コンポーネントを使用すると、複数の方法でエンティティを柔軟に定義できるようになります。 コンポーネントを結合すれば各コンポーネントが確実に表現され、予測で返されるエンティティの数が減ります。

一般的な手法は、事前構築済みコンポーネントをリストで拡張し、サポートされない値を補うことです。 たとえば、組織エンティティがあり、そこに General.Organization という事前構築済みコンポーネントが追加されているものの、そのエンティティではユーザーのドメインに固有のすべての組織が予測できないとします。 リスト コンポーネントを使用して組織エンティティの値を拡張すれば、ユーザーの組織で事前構築済みコンポーネントを拡張できます。

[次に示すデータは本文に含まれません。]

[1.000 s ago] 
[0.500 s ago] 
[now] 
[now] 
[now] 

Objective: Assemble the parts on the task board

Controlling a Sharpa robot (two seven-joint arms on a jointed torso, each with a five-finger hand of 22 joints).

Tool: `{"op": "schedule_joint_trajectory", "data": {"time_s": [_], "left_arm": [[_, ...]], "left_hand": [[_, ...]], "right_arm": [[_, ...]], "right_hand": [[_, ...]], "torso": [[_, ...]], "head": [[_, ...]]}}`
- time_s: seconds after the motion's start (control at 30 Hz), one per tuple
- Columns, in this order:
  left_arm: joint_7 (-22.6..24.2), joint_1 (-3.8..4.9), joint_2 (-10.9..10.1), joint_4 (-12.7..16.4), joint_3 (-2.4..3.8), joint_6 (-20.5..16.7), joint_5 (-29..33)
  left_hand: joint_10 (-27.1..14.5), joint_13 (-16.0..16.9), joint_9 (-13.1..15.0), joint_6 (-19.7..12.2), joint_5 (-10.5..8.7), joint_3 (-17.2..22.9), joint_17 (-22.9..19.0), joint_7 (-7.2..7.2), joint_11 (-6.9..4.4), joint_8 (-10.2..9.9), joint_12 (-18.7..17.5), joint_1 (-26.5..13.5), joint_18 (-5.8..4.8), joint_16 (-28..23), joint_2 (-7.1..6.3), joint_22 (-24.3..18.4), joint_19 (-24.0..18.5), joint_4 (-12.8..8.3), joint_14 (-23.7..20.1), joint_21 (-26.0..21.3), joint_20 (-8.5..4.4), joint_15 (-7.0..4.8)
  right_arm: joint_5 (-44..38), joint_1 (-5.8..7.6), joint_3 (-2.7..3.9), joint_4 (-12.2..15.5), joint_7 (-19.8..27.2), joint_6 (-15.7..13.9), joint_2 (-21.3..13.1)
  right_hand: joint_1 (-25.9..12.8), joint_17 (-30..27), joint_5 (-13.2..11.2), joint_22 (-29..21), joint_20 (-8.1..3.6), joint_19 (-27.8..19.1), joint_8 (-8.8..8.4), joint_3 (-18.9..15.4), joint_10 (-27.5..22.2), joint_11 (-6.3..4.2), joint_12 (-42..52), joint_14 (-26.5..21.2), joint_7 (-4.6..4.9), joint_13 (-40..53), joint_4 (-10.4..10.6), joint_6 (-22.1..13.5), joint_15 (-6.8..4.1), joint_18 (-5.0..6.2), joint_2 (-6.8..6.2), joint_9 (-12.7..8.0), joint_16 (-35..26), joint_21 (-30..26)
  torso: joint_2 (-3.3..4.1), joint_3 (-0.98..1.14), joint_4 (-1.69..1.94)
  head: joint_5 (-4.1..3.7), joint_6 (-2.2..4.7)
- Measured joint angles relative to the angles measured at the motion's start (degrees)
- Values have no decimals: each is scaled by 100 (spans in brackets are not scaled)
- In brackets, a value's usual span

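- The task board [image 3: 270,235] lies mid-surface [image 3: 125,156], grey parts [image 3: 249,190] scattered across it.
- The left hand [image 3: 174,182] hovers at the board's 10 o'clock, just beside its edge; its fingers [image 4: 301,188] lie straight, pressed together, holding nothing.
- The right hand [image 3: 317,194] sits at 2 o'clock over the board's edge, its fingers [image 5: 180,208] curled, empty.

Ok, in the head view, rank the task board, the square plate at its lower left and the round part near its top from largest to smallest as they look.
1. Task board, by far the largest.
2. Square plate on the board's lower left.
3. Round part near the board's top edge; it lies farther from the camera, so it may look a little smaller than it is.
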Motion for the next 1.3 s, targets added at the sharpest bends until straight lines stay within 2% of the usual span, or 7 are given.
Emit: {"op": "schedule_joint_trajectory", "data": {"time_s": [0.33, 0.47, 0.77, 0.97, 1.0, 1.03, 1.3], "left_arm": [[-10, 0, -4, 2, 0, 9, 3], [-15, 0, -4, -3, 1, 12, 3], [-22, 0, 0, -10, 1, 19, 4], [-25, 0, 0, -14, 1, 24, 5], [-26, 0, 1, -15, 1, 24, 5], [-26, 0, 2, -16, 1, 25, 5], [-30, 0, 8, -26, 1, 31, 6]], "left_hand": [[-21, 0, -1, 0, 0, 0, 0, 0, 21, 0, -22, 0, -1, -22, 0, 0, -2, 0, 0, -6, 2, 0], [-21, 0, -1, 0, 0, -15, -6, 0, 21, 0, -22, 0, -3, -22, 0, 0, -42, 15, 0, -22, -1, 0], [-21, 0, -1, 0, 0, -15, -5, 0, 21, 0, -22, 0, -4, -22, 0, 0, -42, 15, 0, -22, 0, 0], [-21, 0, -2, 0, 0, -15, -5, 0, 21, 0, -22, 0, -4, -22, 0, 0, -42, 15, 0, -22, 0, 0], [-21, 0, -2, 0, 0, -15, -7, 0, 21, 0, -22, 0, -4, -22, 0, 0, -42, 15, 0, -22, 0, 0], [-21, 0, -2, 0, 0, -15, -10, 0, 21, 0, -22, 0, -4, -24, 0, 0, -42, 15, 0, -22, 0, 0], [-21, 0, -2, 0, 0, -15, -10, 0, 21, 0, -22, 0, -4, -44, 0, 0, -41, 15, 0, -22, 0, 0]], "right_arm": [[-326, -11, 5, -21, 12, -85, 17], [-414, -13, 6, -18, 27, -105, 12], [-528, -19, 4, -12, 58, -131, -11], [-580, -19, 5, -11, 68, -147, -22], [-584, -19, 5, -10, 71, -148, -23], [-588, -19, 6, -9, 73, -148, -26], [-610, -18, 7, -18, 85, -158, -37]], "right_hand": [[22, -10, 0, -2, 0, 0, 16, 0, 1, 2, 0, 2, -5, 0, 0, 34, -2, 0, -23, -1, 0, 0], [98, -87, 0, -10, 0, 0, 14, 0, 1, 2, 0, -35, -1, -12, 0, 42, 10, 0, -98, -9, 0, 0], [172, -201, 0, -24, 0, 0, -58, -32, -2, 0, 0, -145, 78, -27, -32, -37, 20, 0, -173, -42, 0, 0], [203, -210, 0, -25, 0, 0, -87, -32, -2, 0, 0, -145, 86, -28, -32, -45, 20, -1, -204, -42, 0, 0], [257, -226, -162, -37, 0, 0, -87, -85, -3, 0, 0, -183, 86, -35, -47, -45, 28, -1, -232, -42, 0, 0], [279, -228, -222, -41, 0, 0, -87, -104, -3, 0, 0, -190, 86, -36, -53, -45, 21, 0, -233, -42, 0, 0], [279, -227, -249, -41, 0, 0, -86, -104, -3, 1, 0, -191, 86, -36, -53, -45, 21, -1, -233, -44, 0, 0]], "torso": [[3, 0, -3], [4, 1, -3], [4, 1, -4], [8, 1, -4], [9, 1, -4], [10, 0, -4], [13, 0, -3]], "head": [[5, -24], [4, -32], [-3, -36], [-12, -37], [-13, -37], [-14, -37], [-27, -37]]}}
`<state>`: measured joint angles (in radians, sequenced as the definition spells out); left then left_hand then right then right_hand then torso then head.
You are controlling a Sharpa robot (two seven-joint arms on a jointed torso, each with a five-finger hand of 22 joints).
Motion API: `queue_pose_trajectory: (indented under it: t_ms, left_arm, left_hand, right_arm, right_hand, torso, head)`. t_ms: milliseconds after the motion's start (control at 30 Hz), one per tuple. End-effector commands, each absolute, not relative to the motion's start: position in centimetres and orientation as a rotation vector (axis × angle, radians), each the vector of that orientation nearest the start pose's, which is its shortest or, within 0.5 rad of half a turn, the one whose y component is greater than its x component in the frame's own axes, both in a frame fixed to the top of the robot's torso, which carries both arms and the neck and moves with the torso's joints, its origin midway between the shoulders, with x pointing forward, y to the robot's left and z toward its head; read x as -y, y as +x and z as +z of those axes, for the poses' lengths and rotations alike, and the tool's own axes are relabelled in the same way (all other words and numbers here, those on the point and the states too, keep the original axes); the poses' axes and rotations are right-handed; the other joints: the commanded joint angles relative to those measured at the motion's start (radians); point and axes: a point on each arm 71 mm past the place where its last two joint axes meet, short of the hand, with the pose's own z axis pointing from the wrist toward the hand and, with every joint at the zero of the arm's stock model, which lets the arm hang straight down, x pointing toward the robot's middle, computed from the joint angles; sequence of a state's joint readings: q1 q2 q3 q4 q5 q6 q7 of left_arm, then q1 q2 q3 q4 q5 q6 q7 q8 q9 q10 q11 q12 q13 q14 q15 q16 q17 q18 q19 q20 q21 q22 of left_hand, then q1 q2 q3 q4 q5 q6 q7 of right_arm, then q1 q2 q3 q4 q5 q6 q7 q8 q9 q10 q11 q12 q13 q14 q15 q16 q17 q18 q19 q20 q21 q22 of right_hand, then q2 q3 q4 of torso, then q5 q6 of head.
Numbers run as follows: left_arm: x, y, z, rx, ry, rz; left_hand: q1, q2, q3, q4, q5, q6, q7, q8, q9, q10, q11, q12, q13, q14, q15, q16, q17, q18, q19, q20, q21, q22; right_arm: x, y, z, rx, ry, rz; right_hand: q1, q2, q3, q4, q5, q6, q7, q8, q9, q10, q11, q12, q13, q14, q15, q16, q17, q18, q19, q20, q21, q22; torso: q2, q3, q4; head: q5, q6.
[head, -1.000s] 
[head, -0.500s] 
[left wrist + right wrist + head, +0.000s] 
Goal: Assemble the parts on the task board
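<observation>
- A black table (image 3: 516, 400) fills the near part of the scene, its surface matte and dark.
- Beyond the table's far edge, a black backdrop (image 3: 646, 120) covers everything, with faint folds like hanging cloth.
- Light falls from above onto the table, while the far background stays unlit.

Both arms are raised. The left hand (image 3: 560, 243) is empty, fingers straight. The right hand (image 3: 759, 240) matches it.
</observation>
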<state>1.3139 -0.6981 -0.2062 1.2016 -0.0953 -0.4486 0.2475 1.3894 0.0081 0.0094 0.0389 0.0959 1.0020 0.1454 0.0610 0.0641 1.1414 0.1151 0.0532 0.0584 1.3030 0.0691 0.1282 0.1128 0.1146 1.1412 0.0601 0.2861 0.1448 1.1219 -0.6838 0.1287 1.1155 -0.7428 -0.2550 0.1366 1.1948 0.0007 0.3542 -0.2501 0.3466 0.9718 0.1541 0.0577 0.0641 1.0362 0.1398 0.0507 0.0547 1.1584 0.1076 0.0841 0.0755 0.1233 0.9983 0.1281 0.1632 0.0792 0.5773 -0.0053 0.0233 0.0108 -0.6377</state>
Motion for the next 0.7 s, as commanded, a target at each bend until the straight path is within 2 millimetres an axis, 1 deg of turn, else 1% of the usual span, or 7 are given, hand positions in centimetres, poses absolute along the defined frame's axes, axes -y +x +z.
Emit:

別の場合には、小売プロジェクトの製品など、コンテキストを通じてエンティティを抽出したいこともあるでしょう。 その場合は、製品の学習済みコンポーネントのラベル付けを行うことで、製品が "どこ" に来るかを文中の位置に基づいて学習することになります。 また、常に抽出したい一連の製品があらかじめわかっているケースもあるでしょう。 両方のコンポーネントを 1 つに結合すれば、エンティティの両方のオプションを得ることができます。

コンポーネントを結合しなかった場合、各コンポーネントは個別にエンティティ抽出の役割を果たします。 この方法の用途としては、リストから抽出されたエンティティと学習済みコンポーネントや事前構築済みコンポーネントで抽出されたコンポーネントとを区別して別々に扱う場合などが考えられます。

Note

以前、サービスがパブリック プレビュー期間の間は、[最も長い重複][完全な重複][和集合の重複][すべて個別に返す] という 4 つのオプションが提供されていました。 [最も長い重複][完全な重複] は非推奨となり、今後のサポート対象は、過去にこれらのオプションが選択されていたプロジェクトに限定されます。 [和集合の重複][Combine components] (コンポーネントの結合) という名前に、また [すべて個別に返す][Do not combine components] (コンポーネントを結合しない) という名前に変更されました。